(Records excerpted from a collection)
# # #

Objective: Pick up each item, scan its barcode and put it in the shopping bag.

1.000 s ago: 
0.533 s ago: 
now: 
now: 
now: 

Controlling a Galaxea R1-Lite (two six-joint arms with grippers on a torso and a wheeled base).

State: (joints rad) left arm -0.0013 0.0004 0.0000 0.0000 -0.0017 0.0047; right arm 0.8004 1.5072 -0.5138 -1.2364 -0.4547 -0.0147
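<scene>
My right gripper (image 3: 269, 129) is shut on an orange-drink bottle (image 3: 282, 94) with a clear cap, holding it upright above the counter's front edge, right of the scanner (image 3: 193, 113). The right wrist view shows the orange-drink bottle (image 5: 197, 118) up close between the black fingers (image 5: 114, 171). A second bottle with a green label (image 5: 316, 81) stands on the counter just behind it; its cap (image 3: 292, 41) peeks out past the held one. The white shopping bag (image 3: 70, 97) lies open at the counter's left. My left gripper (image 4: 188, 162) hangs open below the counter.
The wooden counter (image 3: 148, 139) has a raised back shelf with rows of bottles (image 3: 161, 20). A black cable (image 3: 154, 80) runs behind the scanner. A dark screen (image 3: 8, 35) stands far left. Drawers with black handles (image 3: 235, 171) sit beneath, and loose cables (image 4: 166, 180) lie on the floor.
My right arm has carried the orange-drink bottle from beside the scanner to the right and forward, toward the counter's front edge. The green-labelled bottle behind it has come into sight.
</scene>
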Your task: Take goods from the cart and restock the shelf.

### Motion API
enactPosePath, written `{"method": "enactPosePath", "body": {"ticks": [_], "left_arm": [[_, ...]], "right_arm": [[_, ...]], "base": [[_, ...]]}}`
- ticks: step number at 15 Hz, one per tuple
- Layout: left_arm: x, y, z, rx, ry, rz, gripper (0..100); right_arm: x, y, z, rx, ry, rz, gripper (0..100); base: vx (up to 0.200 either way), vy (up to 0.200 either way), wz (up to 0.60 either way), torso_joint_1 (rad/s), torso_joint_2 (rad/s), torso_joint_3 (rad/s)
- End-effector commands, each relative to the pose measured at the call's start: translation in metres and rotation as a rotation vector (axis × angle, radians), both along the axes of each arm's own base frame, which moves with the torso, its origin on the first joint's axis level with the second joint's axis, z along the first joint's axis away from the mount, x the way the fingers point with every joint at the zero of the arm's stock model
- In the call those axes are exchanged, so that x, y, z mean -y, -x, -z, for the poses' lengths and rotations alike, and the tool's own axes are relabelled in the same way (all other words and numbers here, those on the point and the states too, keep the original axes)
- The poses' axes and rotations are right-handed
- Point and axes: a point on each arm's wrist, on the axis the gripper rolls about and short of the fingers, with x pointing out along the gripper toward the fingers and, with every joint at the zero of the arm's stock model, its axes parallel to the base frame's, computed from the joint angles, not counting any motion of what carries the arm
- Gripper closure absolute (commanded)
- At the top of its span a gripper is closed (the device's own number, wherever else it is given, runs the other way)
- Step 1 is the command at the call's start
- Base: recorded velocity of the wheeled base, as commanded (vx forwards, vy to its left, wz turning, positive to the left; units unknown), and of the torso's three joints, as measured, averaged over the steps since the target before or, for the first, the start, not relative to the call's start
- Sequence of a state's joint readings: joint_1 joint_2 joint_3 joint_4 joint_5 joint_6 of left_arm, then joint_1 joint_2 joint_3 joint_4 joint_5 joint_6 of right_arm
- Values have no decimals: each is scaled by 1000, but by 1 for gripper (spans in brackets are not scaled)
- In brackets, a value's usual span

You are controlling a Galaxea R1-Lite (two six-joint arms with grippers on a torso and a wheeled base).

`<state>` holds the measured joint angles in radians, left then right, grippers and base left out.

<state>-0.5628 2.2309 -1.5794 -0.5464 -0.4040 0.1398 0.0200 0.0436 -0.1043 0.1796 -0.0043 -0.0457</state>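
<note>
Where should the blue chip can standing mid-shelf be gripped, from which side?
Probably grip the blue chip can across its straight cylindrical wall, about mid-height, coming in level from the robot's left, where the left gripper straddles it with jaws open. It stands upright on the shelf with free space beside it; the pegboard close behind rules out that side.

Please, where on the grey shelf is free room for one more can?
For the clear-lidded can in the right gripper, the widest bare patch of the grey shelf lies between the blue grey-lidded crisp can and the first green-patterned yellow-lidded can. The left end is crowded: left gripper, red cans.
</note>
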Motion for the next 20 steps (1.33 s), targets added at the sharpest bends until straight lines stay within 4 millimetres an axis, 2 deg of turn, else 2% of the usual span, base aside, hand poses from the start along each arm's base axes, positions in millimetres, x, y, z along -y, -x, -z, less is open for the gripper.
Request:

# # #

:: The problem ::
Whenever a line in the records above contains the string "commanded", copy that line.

:: Your solution ::
- Gripper closure absolute (commanded)
- Base: recorded velocity of the wheeled base, as commanded (vx forwards, vy to its left, wz turning, positive to the left; units unknown), and of the torso's three joints, as measured, averaged over the steps since the target before or, for the first, the start, not relative to the call's start

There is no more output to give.